Онлайн книга - Картина | Автор книги - Даниил Гранин

Cтраница 73
читать онлайн книги бесплатно

Что же будет? — спрашивал он себя. Он ничего не мог изменить. Когда она вернется, все будет совершено, утверждено. Она посмотрит на него так, как смотрела на Поливанова, уходя.

— Напрасно ты выражаешься, — сказал ему один из алкашей. — Нельзя выпивку портить матерщиной. Выпивка выше этого.

20

Многие полагали, что Лосева с его хваткой, опытом вскоре возьмут вверх, в нем виделся работник большого масштаба. В Лыкове для него напряжения не хватает, вполнакала горит… Вероятно, так оно и было бы, если бы Лосев всегда делал то, что нужно было ему делать, если бы он следовал правилам, которые он выработал для себя, которым его учил Фигуровский, да и следующий опыт.
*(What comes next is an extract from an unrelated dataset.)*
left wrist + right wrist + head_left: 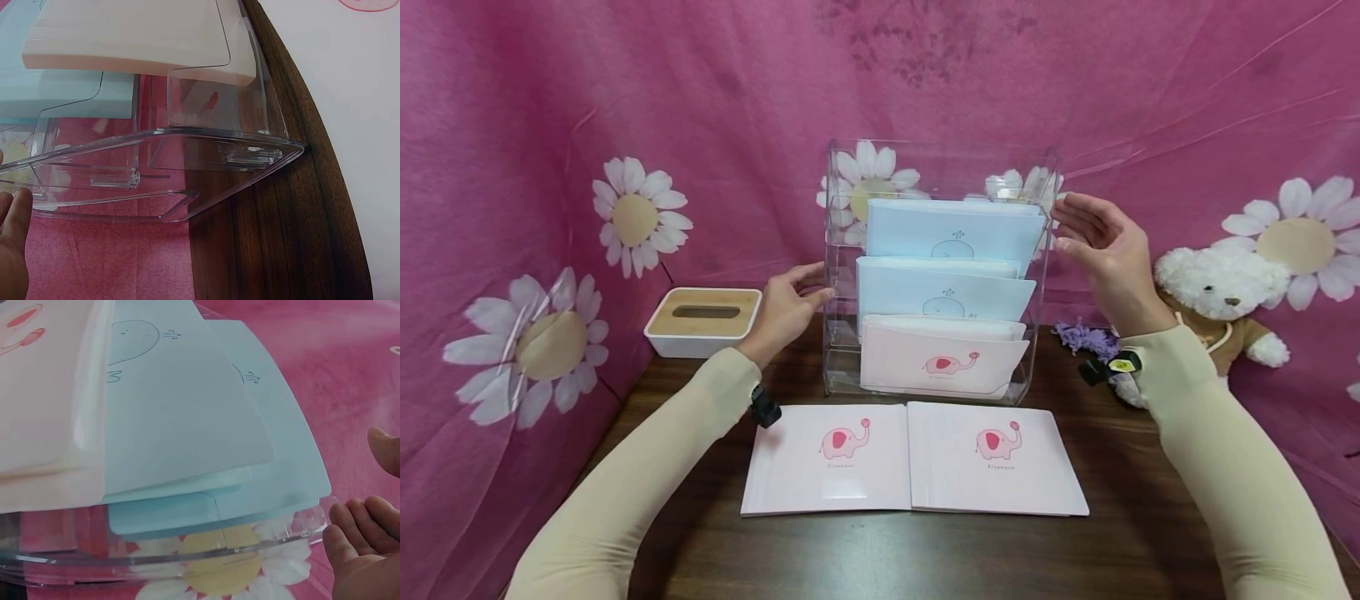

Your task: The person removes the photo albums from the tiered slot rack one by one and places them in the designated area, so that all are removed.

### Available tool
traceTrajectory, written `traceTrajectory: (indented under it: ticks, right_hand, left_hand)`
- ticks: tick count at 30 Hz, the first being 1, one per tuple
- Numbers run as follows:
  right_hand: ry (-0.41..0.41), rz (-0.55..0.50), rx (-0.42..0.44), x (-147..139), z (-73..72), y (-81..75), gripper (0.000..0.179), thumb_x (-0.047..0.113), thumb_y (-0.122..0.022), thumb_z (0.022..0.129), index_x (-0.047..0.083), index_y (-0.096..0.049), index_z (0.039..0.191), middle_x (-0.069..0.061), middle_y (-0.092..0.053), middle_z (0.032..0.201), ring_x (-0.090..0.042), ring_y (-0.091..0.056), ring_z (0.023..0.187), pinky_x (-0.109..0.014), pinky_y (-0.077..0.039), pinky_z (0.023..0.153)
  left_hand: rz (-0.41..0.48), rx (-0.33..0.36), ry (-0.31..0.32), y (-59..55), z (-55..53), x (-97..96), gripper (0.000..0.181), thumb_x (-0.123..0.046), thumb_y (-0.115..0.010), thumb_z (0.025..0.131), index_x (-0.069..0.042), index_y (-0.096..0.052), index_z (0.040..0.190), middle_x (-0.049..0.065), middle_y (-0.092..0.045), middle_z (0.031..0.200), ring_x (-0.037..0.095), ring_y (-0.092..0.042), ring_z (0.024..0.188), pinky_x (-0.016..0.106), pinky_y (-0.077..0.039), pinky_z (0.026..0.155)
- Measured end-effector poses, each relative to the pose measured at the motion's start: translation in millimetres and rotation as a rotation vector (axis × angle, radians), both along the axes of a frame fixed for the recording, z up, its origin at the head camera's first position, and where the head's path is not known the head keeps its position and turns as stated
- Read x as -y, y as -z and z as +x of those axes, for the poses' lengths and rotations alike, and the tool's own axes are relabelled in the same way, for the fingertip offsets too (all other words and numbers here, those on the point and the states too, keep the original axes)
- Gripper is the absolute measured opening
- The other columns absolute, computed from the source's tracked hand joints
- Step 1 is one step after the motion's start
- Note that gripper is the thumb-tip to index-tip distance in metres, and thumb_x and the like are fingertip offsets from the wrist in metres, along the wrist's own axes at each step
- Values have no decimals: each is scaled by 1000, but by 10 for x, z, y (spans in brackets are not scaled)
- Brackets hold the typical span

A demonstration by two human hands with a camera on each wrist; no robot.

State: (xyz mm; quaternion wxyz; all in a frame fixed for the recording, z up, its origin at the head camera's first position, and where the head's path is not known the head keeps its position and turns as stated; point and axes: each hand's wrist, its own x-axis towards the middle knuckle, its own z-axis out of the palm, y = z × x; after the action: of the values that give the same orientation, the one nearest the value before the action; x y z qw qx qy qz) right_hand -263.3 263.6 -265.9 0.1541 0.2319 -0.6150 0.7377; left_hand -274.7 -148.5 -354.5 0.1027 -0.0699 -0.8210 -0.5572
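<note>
The left hand [786,307] is at the rack's left side, fingers outstretched and pinching nothing. The right hand [1105,246] is spread at the upper right side, its fingers loose and empty; whether its fingertips actually touch the acrylic is hard to tell. Between them the clear acrylic tiered rack [844,379] stands upright on the wood-grain counter [850,558], behind two loose booklets.

To square the rack well, I would set both palms flat on its side panels at one height, press lightly and evenly, and shift it without tipping, keeping its base away from the booklets in front. The tall, filled tiers probably make a low hold safer than a high one.

Counted: one rack; in it three tiers filled, the far whale booklet [951,229] and the middle whale booklet [910,292] pale blue, the near elephant booklet [902,358] pale pink, possibly with others behind each. Two pink elephant booklets lie side by side in front, the left loose booklet [797,467] and the right loose booklet [1037,467]. Farther out: one wood-topped tissue box [703,329] at left, one purple flower bunch [1086,339] and one white teddy bear [1217,292] at right, and the pink daisy-print curtain [760,100] behind.
</note>
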Motion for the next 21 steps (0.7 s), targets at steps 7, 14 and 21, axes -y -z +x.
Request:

Но, к сожалению, время от времени он почему-то срывался, поступал вопреки своим правилам, своей пользе, делал то, что ни в коем случае нельзя было делать, и нужды на то не было, а делал.

Во время приезда очередного начальника из министерства директор ресторана осведомился, что готовить на обед — шашлыки, плов, рагу?.. Перечислил, красуясь, пока Лосев не поинтересовался — откуда мясо? Город уже месяц сидел без мяса, выбрав свои лимиты. Все это Лосев тут же пояснил гостю. Директор ресторана удовлетворенно засмеялся — о чем разговор, это не проблема для такого случая. У Лосева глаза металлически взблеснули, прыгающим голосом он приказал директору немедленно сдать мясо в детский сад, и раз он такой доставала, то впредь обеспечивать заводской детсад мясом. Пообедать же придется по-вегетариански, как и до сих пор обедали. Полагаясь на искусство повара. Он извинился перед гостем, и гость просил ни о чем не беспокоиться, похоже, что ему понравилась такая революционность. Однако на следующий же день Чистякова возмущенно упрекнула Лосева за бестактность, негостеприимство, назвала это копеечной принципиальностью. Дошло до области, откуда позвонили — что случилось? Посмеялись, но когда Лосев туда приехал, пожурили, мягко и настороженно.

Местные политики считали, что такие курбеты мешали его продвижению.

В другой раз, вспомнив, видимо, школьные годы, стал на гитаре играть, выступил на концерте самодеятельности. Ему аплодировали особенно бурно, и разговоров было множество. Начальство же пришло в смущение, повторяя формулу, брошенную Чистяковой, — «гонится за популярностью». Ладно, в районном масштабе, а что как, став областным начальником, он позволит себе выйти на сцену с гитарой?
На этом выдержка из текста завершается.